WORK INSTRUCTION:
Which lines of the listing below contain the word "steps"? Return them.

SOURCE INFORMATION:
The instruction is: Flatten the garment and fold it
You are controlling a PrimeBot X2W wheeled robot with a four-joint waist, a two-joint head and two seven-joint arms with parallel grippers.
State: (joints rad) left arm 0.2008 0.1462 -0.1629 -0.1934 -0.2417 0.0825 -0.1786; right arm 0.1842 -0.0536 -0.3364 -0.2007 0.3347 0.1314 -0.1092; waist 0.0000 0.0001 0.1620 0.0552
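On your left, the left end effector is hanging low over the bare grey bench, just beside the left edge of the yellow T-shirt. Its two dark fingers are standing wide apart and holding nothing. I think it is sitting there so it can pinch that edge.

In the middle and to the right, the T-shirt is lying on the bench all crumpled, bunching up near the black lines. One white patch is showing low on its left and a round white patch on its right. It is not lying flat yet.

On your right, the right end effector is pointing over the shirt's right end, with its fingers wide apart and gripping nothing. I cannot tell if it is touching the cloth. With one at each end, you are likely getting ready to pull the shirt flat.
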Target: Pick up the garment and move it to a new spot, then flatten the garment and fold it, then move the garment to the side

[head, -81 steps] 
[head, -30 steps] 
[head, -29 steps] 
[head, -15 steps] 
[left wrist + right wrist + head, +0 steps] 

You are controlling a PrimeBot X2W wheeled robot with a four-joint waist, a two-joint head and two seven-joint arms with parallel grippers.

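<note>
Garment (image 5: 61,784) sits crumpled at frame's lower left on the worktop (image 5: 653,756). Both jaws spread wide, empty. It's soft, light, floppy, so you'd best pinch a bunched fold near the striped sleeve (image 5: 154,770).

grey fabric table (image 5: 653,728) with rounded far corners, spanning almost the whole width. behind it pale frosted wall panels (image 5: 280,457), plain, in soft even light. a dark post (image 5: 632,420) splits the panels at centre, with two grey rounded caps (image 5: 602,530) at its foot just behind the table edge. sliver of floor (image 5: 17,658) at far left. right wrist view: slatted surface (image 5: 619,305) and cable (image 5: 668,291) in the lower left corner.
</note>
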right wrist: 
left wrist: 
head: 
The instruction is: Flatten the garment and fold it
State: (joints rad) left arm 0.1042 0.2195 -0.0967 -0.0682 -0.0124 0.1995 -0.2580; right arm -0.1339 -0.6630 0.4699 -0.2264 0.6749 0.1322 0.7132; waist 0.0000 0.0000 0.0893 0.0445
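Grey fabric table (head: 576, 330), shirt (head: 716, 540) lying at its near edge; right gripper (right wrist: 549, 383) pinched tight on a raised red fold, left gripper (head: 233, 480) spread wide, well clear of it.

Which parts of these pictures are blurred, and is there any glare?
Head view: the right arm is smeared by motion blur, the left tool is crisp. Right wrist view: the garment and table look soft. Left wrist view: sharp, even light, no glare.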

RESULT OF THIS TASK:
[head, -81 steps] 
[head, -30 steps] 
[head, -29 steps] 
[head, -15 steps] 
[left wrist + right wrist + head, +0 steps] 

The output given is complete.